Юлькин мобильник лежал рядом на табуретке. Я схватил его: связь была.
— Я телефон рядом кладу, чтобы время смотреть, — пояснила Юлька. — и вдруг, в середине ночи — вызов. Смотрю: мама звонит. Ответила, а она рыдает, просит срочно приехать, рассказала про Сашу. Я хотела сразу же тебя разбудить, я одна отсюда не выберусь. Не знаю, что меня удержало. Испугалась я за тебя, подумала, если и ты погибнешь, и Саша погибнет, мне этого не пережить! Потом хотела сама маме позвонить, а связь снова исчезла. Решила ждать, пока ты сам проснешься. Давай, поедем поскорее, одевайся!
— Погоди, Юлечка! — я зашёл в журнал вызовов на её телефоне и увидел, что ни сегодня ночью, ни в последние несколько дней Юле из дома никто не звонил. Я не стал пока ей ничего говорить.

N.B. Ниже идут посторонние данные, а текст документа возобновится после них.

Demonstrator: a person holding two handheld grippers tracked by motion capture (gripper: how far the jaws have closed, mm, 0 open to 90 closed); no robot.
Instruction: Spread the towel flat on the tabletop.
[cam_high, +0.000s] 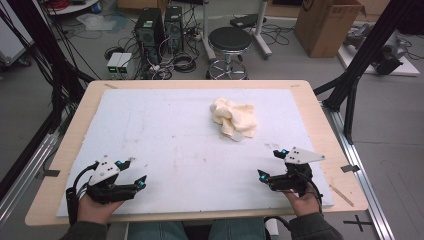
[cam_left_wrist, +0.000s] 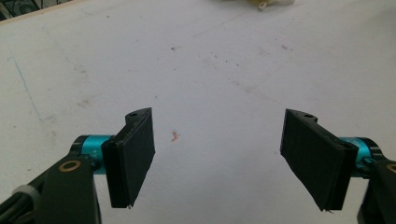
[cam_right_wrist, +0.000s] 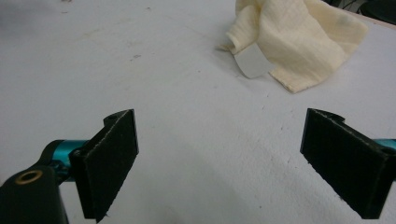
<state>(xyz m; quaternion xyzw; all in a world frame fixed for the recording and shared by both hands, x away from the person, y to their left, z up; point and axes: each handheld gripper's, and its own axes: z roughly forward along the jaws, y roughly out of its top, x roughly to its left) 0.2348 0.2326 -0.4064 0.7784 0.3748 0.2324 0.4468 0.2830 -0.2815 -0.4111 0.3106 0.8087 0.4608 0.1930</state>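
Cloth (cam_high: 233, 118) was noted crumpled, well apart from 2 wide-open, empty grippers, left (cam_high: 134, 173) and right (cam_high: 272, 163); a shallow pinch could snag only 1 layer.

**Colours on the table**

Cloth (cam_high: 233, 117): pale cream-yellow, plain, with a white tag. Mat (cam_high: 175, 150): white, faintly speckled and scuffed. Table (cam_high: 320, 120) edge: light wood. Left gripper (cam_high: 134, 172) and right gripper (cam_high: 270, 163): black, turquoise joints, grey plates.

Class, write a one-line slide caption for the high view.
Open left tongs and right tongs rest near the white mat's front edge; crumpled cream cloth lies beyond.
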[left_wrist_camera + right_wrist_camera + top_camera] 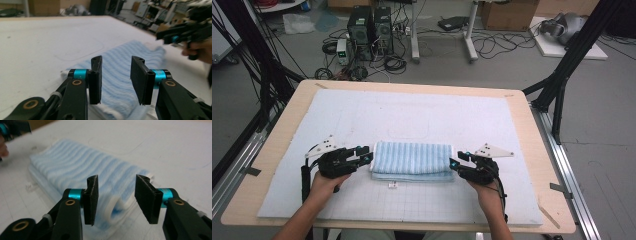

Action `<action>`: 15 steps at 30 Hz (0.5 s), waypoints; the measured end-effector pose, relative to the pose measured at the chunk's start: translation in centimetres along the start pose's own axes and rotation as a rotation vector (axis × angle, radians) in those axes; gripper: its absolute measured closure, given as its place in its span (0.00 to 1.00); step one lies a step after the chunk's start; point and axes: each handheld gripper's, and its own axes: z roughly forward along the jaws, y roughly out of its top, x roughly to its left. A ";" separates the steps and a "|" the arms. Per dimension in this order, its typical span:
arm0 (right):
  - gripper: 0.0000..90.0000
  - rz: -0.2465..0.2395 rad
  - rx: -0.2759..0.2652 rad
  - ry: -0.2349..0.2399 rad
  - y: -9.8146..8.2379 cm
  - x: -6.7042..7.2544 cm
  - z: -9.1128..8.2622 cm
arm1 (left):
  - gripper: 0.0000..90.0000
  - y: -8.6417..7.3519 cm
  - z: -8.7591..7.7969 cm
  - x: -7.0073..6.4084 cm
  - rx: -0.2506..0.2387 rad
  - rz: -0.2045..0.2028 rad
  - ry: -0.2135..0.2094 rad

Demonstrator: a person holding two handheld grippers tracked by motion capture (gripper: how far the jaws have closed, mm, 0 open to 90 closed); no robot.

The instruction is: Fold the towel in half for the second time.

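Observation:
A folded light-blue striped towel (412,160) lies on the white mat, near the front middle. My left gripper (367,156) rests at the towel's left end and my right gripper (455,162) at its right end, each held by a hand. In the left gripper view the left gripper (117,60) stands open, the towel (120,75) lying just beyond and below its pads. In the right gripper view the right gripper (117,178) is open too, with the rolled end of the towel (75,170) between its jaws and untouched by either pad.
The white gridded mat (412,115) covers most of the wooden table (282,130). A small white tag (392,185) sticks out at the towel's front edge. Black frame posts (562,75) flank the table; computers and cables sit on the floor behind.

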 end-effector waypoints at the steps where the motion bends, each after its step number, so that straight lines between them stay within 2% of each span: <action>1: 0.58 0.013 -0.029 -0.003 0.2 -0.1 -0.1 | 0.69 0.0 0.4 0.0 0.019 0.001 0.023; 3: 0.58 0.023 -0.047 -0.013 0.5 -0.2 0.0 | 0.69 0.0 1.3 0.1 0.062 -0.007 0.055; 6: 0.63 -0.011 0.022 -0.035 0.4 0.1 1.4 | 0.72 -0.1 2.3 -0.2 0.127 0.000 0.072; 10: 0.66 -0.068 0.130 -0.028 -0.1 0.9 2.9 | 0.76 -0.5 2.8 -0.5 0.222 -0.005 0.049; 11: 0.66 -0.078 0.148 -0.025 -0.2 1.0 3.1 | 0.76 -0.7 2.9 -0.6 0.250 0.004 0.040; 15: 0.67 -0.110 0.214 -0.025 -0.6 1.2 3.4 | 0.77 -1.0 3.1 -0.8 0.299 0.012 0.025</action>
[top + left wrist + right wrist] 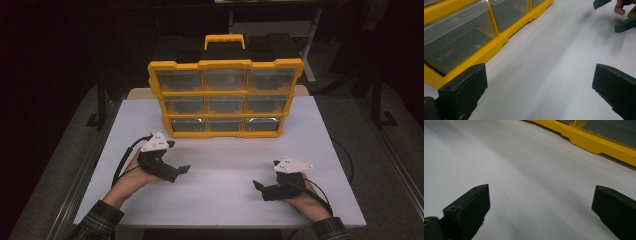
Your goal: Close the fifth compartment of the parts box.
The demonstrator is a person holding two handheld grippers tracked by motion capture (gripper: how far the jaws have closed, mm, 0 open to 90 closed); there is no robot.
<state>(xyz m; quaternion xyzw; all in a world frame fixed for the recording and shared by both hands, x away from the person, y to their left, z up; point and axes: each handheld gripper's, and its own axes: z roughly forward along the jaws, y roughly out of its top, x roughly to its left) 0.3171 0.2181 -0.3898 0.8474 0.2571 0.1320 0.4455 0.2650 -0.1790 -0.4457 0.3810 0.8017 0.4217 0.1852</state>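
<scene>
- High view: a yellow hard-plastic organiser case (225, 97) with nine clear-fronted drawers and a black-and-yellow carry handle stands upright at twelve o'clock on the white surface (225, 185). The left hand-held gripper (180, 157) sits at about eight o'clock, near the case's lower left corner, with its jaws spread and empty. The right hand-held gripper (266, 175) rests at about four o'clock, well apart from the case, with its jaws likewise apart and holding nothing.
- Left gripper view: the bottom-row drawers (456, 42) lie at ten o'clock, close beyond the left jaw; nothing sits between the wide jaws. The other gripper's jaw tips and fingers show at one o'clock.
- Right gripper view: the case's yellow base rim (599, 145) runs across at one o'clock, with bare surface between the open jaws.
- Handling, as a judgement: the case looks stiff and fairly bulky, and its clear drawer fronts look smooth and slippery. A drawer's front lip looks the best hold, with the frame steadied.
</scene>
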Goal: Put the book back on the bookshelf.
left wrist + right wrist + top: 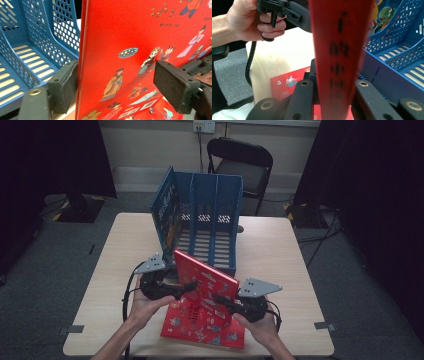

— Погоди, — повторил я. — А вдруг это какое-то недоразумение? Или новые происки Байбукина? Давай, позвони-ка маме ещё раз. Связь сейчас есть. Только смотри, не напугай родных. Вдруг тебе всё это привиделось? Поставь на громкую связь.
Я протянул Юльке телефон. Она несколько секунд собиралась с духом и, наконец, нажала на вызов.
— Юлечка, — раздался в телефоне спокойный, даже радостный голос её мамы. — Как хорошо, что ты позвонила. Мы все соскучились. Ты откуда звонишь? Что, связь появилась?
— Да, появилась связь, — ответила Юлька. — Мама, а как у Саши дела?
— Да нормально. На работу сейчас собирается. Позвать её?
— Не надо. Привет ей передай! Скажи, чтобы берегла себя!
— Сашенька, тут Юлечка звонит, привет тебе от нее, и просит передать, чтобы ты себя берегла.